WORK TO COMPLETE. Could you return the data that follows exactly, minus the images?
___ SOURCE INFORMATION
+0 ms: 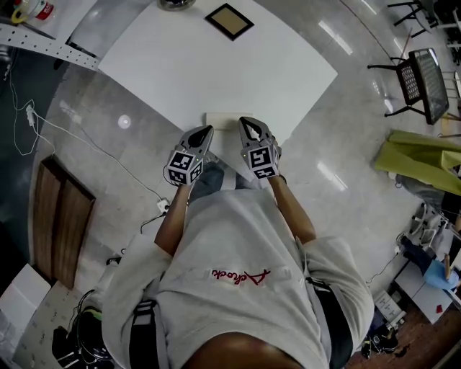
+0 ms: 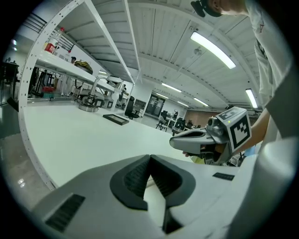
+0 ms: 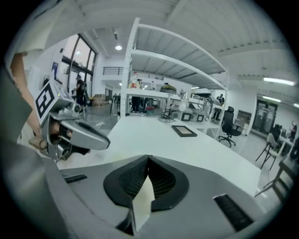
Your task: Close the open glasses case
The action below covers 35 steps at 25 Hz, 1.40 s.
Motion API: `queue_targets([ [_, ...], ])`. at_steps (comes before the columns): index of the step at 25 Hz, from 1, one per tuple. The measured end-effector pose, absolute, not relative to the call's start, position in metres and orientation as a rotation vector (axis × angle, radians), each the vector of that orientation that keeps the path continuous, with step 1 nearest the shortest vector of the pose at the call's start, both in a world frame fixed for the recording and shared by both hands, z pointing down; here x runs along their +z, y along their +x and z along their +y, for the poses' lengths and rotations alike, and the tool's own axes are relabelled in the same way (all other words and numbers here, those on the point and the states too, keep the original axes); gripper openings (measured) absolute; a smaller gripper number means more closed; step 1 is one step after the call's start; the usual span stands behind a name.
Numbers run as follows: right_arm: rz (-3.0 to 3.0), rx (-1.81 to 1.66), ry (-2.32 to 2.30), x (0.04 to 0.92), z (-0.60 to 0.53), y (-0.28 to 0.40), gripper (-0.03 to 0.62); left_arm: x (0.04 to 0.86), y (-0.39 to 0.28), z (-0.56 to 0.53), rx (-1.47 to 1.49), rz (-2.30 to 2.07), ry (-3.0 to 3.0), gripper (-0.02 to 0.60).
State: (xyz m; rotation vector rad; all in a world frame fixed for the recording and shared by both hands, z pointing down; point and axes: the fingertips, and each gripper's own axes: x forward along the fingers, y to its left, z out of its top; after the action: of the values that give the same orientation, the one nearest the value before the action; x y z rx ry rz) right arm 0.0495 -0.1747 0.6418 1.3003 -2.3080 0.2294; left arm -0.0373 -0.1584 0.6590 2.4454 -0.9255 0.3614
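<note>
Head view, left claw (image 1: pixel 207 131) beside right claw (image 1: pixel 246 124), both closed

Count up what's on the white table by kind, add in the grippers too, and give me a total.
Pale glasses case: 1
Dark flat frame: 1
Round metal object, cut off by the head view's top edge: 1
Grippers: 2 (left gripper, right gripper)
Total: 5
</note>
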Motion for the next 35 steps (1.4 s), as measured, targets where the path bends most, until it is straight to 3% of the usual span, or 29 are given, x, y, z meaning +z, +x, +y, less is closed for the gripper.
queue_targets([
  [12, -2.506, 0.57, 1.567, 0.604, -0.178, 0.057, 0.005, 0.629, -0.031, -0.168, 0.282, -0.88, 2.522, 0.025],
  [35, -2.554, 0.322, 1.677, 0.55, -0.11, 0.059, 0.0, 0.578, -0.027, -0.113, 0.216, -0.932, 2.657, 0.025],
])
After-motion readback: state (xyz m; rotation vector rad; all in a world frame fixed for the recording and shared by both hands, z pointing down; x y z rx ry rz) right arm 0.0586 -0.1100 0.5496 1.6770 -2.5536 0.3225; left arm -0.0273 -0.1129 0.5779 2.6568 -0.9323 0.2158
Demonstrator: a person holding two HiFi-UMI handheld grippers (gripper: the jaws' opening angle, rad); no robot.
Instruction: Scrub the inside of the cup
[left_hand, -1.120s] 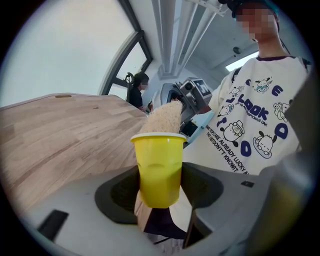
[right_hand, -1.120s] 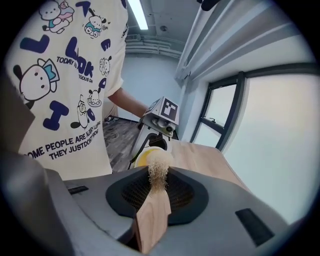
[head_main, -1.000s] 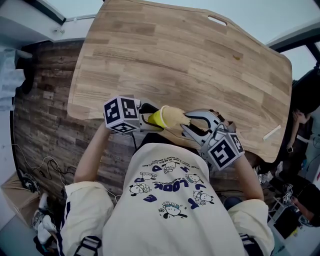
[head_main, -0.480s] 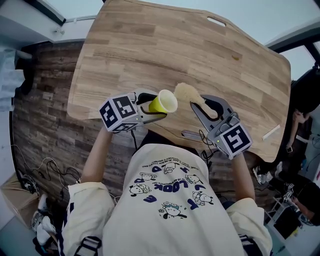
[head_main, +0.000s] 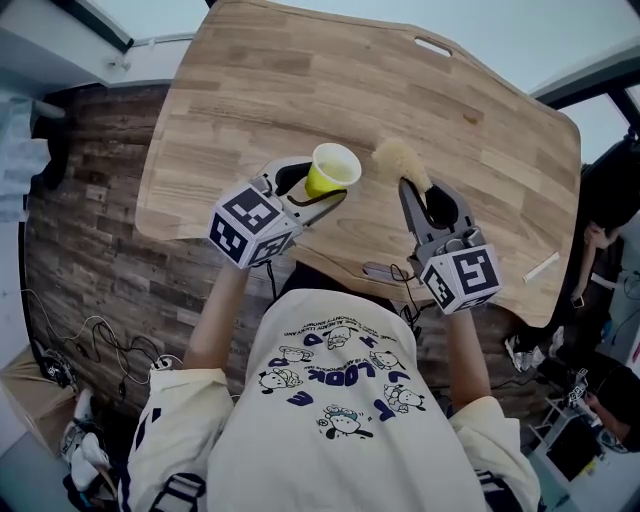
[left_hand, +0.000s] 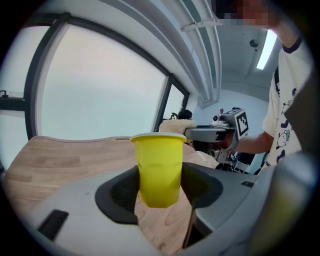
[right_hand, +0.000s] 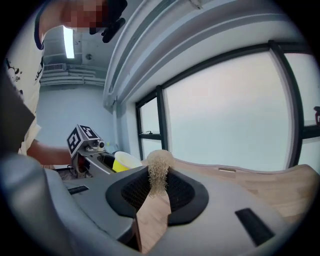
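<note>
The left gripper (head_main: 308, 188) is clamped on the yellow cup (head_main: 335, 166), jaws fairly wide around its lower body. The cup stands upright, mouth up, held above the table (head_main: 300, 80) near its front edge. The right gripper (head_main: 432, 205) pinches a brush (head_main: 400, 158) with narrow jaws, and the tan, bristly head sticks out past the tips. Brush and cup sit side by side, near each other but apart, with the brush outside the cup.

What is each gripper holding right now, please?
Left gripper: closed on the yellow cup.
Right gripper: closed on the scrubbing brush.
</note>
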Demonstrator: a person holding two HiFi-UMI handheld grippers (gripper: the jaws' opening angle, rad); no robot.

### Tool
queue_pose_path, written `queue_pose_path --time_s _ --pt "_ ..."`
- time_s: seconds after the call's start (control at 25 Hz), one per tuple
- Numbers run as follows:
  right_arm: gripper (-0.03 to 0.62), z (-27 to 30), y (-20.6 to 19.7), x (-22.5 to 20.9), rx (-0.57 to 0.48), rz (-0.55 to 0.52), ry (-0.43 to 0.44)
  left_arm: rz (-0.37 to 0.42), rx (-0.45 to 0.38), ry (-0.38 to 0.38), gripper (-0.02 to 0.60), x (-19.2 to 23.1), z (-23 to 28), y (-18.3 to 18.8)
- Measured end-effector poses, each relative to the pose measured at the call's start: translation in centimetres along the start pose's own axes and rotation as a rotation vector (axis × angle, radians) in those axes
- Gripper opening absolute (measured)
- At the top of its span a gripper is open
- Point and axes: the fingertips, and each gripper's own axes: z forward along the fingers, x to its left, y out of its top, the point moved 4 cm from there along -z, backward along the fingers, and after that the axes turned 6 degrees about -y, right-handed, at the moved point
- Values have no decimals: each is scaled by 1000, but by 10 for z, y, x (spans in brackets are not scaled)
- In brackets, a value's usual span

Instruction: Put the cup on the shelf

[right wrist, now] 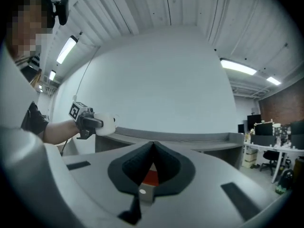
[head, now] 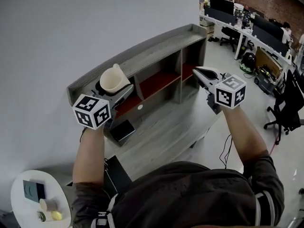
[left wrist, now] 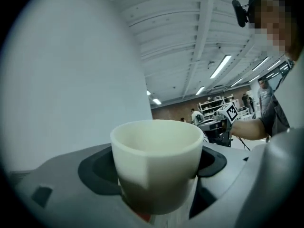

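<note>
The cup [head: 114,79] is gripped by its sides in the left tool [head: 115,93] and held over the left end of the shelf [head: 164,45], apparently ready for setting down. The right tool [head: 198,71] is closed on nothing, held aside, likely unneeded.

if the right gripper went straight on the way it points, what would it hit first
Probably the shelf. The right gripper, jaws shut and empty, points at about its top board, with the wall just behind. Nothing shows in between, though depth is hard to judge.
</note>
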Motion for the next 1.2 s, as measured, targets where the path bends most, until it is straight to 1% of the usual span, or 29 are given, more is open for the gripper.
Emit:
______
FINAL ANSWER.
+0 ms: 
+0 ms: 
+0 ms: 
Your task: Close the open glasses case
The action below covers 35 steps at 25 Hz, 1.40 s.
Motion API: `queue_targets([ [_, ...], ])`. at_steps (comes before the columns): index of the step at 25 Hz, from 1, one per tuple. The measured end-effector pose, absolute, not relative to the call's start, position in metres and orientation as a rotation vector (axis × angle, radians), each the vector of that orientation that keeps the path continuous, with step 1 nearest the shortest vector of the pose at the call's start, both in a world frame fixed for the recording and shared by both hands, z pointing down; here x runs along their +z, y along their +x and z along their +y, for the poses' lengths and rotations alike, and the tool's own axes are relabelled in the same way (all other words and numbers here, those on the point and the states too, keep the original axes); gripper openings (measured) absolute; a smaller gripper number means more closed; step 1 is one step after the call's start; the usual span stands behind a name.
Numbers run as follows: right_arm: rz (-3.0 to 3.0), rx (-1.81 to 1.66), ry (-2.32 to 2.30), x (0.04 to 0.92), z (-0.60 to 0.53), y (-0.28 to 0.40), gripper (-0.03 to 0.62); left_arm: x (0.04 to 0.86), y (-0.39 to 0.28), z (-0.56 to 0.53), rx (-1.47 to 1.49), rz (-2.30 to 2.07), ry (-3.0 to 3.0), gripper (-0.02 to 0.60).
State: (xyz m; rotation vector rad; all in a world frame fixed for the recording and shared by both hands, z pointing down; point and axes: the fingertips, and each gripper's own axes: x forward along the fingers, y to its left, z out of its top; after the action: of the values that give the same orientation, the one nearest the value before the action; x y z rx ry rz) right arm 0.0495 -0.1747 0.6418 1.3003 -2.3080 0.2294; left arm -0.0373 -0.1584 0.6590 2.4454 -0.9255 0.3614
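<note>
Head view, left claw (image 1: pixel 207 131) beside right claw (image 1: pixel 246 124), both closed

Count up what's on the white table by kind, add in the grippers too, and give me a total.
Pale glasses case: 1
Dark flat frame: 1
Round metal object, cut off by the head view's top edge: 1
Grippers: 2 (left gripper, right gripper)
Total: 5
</note>
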Motion for the next 35 steps (1.4 s), as measured, targets where the path bends most, until it is straight to 3% of the usual span, or 29 are given, x, y, z meaning +z, +x, +y, less is closed for the gripper.
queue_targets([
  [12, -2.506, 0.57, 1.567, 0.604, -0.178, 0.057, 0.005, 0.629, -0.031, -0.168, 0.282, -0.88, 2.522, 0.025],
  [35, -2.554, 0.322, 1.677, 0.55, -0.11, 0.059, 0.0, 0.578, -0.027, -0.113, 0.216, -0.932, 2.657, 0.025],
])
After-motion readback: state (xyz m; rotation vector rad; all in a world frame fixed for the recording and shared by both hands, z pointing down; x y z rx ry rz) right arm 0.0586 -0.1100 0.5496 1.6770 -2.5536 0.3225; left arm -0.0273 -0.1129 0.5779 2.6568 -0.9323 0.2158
Demonstrator: a person holding two HiFi-UMI handheld grippers (gripper: the jaws' opening angle, rad); no robot.
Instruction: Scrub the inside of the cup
[left_hand, -1.120s] 
[right_hand, -1.120s] 
[head_main, -1.000s] 
[head_main, -0.480s] 
[head_main, +0.000s] 
[left_hand, +0.000s] 
[right_hand, +0.000s] 
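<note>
The left gripper (head_main: 308, 188) is clamped on the yellow cup (head_main: 335, 166), jaws fairly wide around its lower body. The cup stands upright, mouth up, held above the table (head_main: 300, 80) near its front edge. The right gripper (head_main: 432, 205) pinches a brush (head_main: 400, 158) with narrow jaws, and the tan, bristly head sticks out past the tips. Brush and cup sit side by side, near each other but apart, with the brush outside the cup.

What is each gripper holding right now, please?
Left gripper: closed on the yellow cup.
Right gripper: closed on the scrubbing brush.
</note>
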Demonstrator: a person holding two HiFi-UMI handheld grippers (gripper: the jaws' opening angle, rad); no robot.

### Tool
queue_pose_path, written `queue_pose_path --time_s _ --pt "_ ..."`
- time_s: seconds after the call's start (control at 25 Hz), one per tuple
- Numbers run as follows:
  right_arm: gripper (-0.03 to 0.62), z (-27 to 30), y (-20.6 to 19.7), x (-22.5 to 20.9), rx (-0.57 to 0.48), rz (-0.55 to 0.52), ry (-0.43 to 0.44)
  left_arm: rz (-0.37 to 0.42), rx (-0.45 to 0.38), ry (-0.38 to 0.38), gripper (-0.02 to 0.60), x (-19.2 to 23.1), z (-23 to 28), y (-18.3 to 18.8)
- Measured end-effector poses, each relative to the pose measured at the call's start: translation in centimetres along the start pose's own axes and rotation as a rotation vector (axis × angle, radians) in those axes
- Gripper opening absolute (measured)
- At the top of its span a gripper is open
- Point and axes: the fingertips, and each gripper's own axes: z forward along the fingers, x to its left, y out of its top, the point moved 4 cm from there along -z, backward along the fingers, and after that the axes turned 6 degrees about -y, right-handed, at the moved point
- Values have no decimals: each is scaled by 1000, but by 10 for z, y, x (spans in brackets are not scaled)
- In brackets, a value's usual span

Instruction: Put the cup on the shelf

[right wrist, now] 
[head, now] 
[left wrist, now] 

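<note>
The cup [head: 114,79] is gripped by its sides in the left tool [head: 115,93] and held over the left end of the shelf [head: 164,45], apparently ready for setting down. The right tool [head: 198,71] is closed on nothing, held aside, likely unneeded.

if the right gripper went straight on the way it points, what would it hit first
Probably the shelf. The right gripper, jaws shut and empty, points at about its top board, with the wall just behind. Nothing shows in between, though depth is hard to judge.
</note>
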Motion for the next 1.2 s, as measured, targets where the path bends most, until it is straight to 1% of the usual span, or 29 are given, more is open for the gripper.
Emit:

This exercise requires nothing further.